■ EXERCISE PROMPT: Start the output with the opening line of the listing below and continue, reproducing each line exactly, up to and including the line that contains "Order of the".

++++ PROVIDED DATA ++++

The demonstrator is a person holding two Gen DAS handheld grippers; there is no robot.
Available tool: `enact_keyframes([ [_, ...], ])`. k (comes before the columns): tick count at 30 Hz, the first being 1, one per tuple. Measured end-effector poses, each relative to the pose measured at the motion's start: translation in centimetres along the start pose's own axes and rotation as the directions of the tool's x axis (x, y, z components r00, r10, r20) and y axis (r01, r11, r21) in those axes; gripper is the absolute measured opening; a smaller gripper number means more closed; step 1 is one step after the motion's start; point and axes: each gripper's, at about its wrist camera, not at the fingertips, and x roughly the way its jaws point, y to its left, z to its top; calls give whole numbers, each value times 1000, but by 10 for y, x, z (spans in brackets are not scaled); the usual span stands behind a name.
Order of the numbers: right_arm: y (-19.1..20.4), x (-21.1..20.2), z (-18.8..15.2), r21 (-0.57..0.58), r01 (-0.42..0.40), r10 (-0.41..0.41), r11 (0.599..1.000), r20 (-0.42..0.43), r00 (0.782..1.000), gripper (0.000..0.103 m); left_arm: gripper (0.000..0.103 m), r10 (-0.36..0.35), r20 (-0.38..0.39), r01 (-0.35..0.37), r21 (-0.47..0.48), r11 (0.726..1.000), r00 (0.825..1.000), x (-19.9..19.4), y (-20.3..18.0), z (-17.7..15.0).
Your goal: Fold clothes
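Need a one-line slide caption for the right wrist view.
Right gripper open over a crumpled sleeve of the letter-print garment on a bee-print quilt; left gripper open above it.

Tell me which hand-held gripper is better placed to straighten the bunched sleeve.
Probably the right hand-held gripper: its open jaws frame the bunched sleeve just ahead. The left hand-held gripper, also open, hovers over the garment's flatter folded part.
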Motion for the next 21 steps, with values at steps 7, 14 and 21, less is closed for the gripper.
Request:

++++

■ WRITTEN RESPONSE:
The demonstrator is a person holding two Gen DAS handheld grippers; there is no robot.
Available tool: `enact_keyframes([ [_, ...], ])`. k (comes before the columns): tick count at 30 Hz, the first being 1, one per tuple. Measured end-effector poses, each relative to the pose measured at the motion's start: translation in centimetres along the start pose's own axes and rotation as the directions of the tool's x axis (x, y, z components r00, r10, r20) and y axis (r01, r11, r21) in those axes; gripper is the absolute measured opening; a smaller gripper number means more closed; step 1 is one step after the motion's start; point and axes: each gripper's, at about its wrist camera, not at the fingertips, and x roughly the way its jaws point, y to its left, z to its top; calls give whole numbers, each value times 1000, but by 10 for y, x, z (spans in brackets are not scaled); the usual span stands behind a name.
Order of the numbers: right_arm: y (-19.1..20.4), x (-21.1..20.2), z (-18.8..15.2), r21 (-0.57..0.58), r01 (-0.42..0.40), r10 (-0.41..0.41), r11 (0.599..1.000), r20 (-0.42..0.43), r00 (0.782..1.000), gripper (0.000..0.103 m); left_arm: gripper (0.000..0.103 m), r10 (-0.36..0.35), r20 (-0.38..0.39), r01 (-0.35..0.37), r21 (-0.47..0.48), r11 (0.726..1.000), r00 (0.825..1.000), x (-19.9..19.4), y (-20.3..18.0), z (-17.7..15.0).

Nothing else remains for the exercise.